■ Activity: In full and without edits, write out the data that follows.

** Supplied information follows **

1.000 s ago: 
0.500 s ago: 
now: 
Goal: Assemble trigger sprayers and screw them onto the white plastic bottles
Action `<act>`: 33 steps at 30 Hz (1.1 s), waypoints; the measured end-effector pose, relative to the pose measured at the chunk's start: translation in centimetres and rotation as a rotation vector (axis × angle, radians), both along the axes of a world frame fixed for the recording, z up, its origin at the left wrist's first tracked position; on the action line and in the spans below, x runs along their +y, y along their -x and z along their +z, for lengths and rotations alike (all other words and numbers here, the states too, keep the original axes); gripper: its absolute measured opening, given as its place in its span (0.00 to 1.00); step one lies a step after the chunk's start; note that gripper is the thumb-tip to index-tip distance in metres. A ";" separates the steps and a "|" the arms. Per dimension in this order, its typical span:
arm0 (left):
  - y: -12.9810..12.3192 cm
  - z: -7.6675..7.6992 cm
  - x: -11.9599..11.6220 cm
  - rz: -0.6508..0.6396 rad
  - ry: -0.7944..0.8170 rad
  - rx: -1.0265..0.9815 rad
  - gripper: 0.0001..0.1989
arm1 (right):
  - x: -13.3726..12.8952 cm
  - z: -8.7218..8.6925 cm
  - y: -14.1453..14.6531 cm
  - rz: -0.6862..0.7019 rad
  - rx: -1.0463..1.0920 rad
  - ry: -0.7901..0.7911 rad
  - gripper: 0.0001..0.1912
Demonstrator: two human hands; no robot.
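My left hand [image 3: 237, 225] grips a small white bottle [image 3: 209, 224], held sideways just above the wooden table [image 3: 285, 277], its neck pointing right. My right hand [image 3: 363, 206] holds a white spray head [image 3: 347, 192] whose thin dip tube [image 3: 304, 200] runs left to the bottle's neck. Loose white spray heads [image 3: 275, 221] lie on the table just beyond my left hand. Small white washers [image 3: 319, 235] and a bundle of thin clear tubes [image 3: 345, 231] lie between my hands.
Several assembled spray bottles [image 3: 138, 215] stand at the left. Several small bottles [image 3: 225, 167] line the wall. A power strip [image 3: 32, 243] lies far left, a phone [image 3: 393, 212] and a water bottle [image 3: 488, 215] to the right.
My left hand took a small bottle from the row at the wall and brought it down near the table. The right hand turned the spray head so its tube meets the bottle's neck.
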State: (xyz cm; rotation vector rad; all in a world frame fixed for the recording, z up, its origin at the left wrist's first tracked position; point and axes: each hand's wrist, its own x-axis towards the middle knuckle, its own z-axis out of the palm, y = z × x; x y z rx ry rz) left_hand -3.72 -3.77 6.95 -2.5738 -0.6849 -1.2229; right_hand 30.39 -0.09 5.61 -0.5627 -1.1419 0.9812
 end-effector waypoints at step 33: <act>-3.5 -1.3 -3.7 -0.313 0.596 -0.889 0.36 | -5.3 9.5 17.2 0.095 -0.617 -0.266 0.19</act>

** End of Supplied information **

■ Result of the task:
1.000 s ago: 
0.500 s ago: 
now: 
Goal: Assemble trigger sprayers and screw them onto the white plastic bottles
Action `<act>`: 33 steps at 30 Hz (1.1 s), waypoints; the measured end-effector pose, relative to the pose measured at the chunk's start: translation in centimetres and rotation as a rotation vector (axis × angle, radians), both along the axes of a world frame fixed for the recording, z up, its origin at the left wrist's first tracked position; on the action line and in the spans below, x runs along their +y, y along their -x and z along their +z, for lengths and rotations alike (all other words and numbers here, the states too, keep the original axes); gripper: its absolute measured opening, given as its place in its span (0.00 to 1.00); step one lies a step after the chunk's start; note that gripper is the thumb-tip to index-tip distance in metres. A ";" separates the steps and a "|" the arms. Per dimension in this order, its typical span:
arm0 (left):
  - y: -12.9810..12.3192 cm
  - z: -7.6675..7.6992 cm
  - x: -11.9599..11.6220 cm
  - rz: -0.6508..0.6396 rad
  - ry: -0.7944..0.8170 rad
  - rx: -1.0265..0.9815 rad
  - gripper: 0.0001..0.1989
arm1 (right):
  - x: -13.3726..12.8952 cm
  - z: -8.7218..8.6925 cm
  - y: -14.1453..14.6531 cm
  - rz: -0.6862..0.7019 rad
  - rx: -1.0463..1.0920 rad
  - ry: -0.7901..0.7911 rad
  - gripper: 0.0001..0.1912
Demonstrator: two human hands; no robot.
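My left hand [image 3: 237, 225] grips a small white bottle [image 3: 209, 224], held sideways just above the wooden table [image 3: 285, 277], its neck pointing right. My right hand [image 3: 363, 206] holds a white spray head [image 3: 347, 192] whose thin dip tube [image 3: 304, 200] runs left to the bottle's neck. Loose white spray heads [image 3: 275, 221] lie on the table just beyond my left hand. Small white washers [image 3: 319, 235] and a bundle of thin clear tubes [image 3: 345, 231] lie between my hands.
Several assembled spray bottles [image 3: 138, 215] stand at the left. Several small bottles [image 3: 225, 167] line the wall. A power strip [image 3: 32, 243] lies far left, a phone [image 3: 393, 212] and a water bottle [image 3: 488, 215] to the right.
My left hand took a small bottle from the row at the wall and brought it down near the table. The right hand turned the spray head so its tube meets the bottle's neck.
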State: (xyz cm; rotation vector rad; all in a world frame fixed for the recording, z up, its origin at the left wrist's first tracked position; point and axes: each hand's wrist, its own x-axis towards the middle knuckle, its own z-axis out of the palm, y = z × x; x y z rx ry rz) left_hand -3.72 -3.77 6.95 -2.5738 -0.6849 -1.2229; right_hand 30.39 -0.09 5.61 -0.5627 -1.1419 0.9812
 end-effector waypoints at step 33: <act>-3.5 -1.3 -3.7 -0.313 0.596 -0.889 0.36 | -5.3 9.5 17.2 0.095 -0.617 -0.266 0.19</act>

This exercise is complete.